Just a dab of Realm or Desire 22 will make you sexually irresistible--or so say ads for these popular, alleged human sex pheromones. The latest research throws some cold water on their claims. Neurobiologists at Massachusetts General Hospital and Harvard University recently reported that a mutated gene in humans may render our ancestral pheromone detector useless.

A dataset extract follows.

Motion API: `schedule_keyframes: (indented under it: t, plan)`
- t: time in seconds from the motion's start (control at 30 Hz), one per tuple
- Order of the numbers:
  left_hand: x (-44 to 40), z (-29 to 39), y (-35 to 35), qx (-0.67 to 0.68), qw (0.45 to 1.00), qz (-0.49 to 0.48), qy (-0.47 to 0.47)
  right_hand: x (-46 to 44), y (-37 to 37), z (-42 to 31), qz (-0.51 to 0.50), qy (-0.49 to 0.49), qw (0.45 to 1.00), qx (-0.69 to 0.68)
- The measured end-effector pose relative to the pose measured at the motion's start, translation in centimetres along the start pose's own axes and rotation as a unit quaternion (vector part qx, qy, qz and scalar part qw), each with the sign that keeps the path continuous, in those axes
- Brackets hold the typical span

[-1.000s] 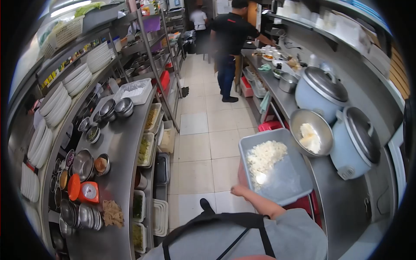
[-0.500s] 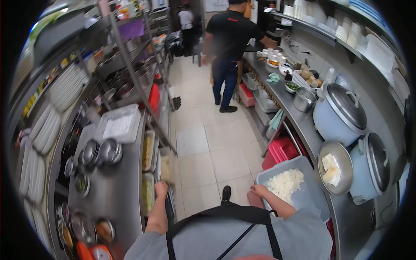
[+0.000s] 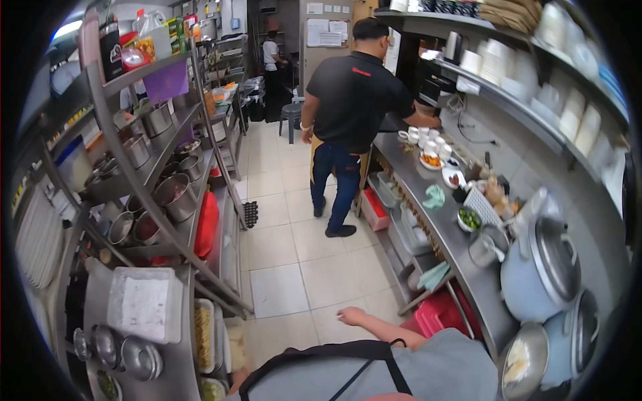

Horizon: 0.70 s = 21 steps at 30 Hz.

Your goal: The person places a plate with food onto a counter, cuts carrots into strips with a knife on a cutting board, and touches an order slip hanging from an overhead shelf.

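My right hand (image 3: pixel 352 316) hangs over the tiled floor, its fingers loosely stretched with nothing seen in them. It is left of a red plastic bin (image 3: pixel 438 314) under the right counter. Only a small part of my left hand (image 3: pixel 239 378) shows at the lower edge; its fingers are hidden. Close to it, on the left side, are a tray of yellowish food (image 3: pixel 204 334) and a container of pale green food (image 3: pixel 212 389). A steel bowl with white rice-like food (image 3: pixel 518 364) stands on the right counter.
A person in a black shirt (image 3: pixel 351 100) stands ahead at the right counter (image 3: pixel 428 207). Large lidded cookers (image 3: pixel 535 267) stand nearer. Left, a metal rack (image 3: pixel 150 230) holds steel pots; a white plastic tray (image 3: pixel 144 304) and metal bowls (image 3: pixel 140 357) sit below. A stool (image 3: pixel 291 115) stands farther back.
The view has tilted up and moved forward along the aisle. My right hand has left the side of the rice tub, which is out of view. My left hand is now mostly hidden.
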<state>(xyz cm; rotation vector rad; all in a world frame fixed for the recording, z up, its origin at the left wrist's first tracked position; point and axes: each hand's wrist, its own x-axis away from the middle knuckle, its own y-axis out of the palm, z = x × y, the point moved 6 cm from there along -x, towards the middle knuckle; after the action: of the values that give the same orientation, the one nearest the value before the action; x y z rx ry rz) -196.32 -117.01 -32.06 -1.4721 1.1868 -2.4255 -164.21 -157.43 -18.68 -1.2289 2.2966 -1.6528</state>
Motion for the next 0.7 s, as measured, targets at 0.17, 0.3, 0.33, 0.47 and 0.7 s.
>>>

In many mammals, pheromones are sniffed out by the vomeronasal organ, two small pits or tubes behind the nostrils. Some mice are so dependent on this sixth sense that they become sexually dysfunctional if the organ is removed. Despite keen interest from scientists and would-be Romeos, nobody has pinpointed a human pheromone. Moreover, the vomeronasal organ in humans shrinks during fetal development, and by birth may contain no nerve cells.
Emily Liman of Massachusetts General Hospital makes an even stronger case that people don't respond to pheromones the way other animals do. In rats, wafting pheromones cause chemical receptors to open tiny pores called ion channels, which send nerve signals to the brain. Liman and her colleagues believe they've identified the gene for these pheromone ion channels. But the equivalent gene in humans is mutated and nonfunctional, they found. If humans respond to pheromones, "they'd probably have to do so through different mechanisms than most other mammals," says Liman.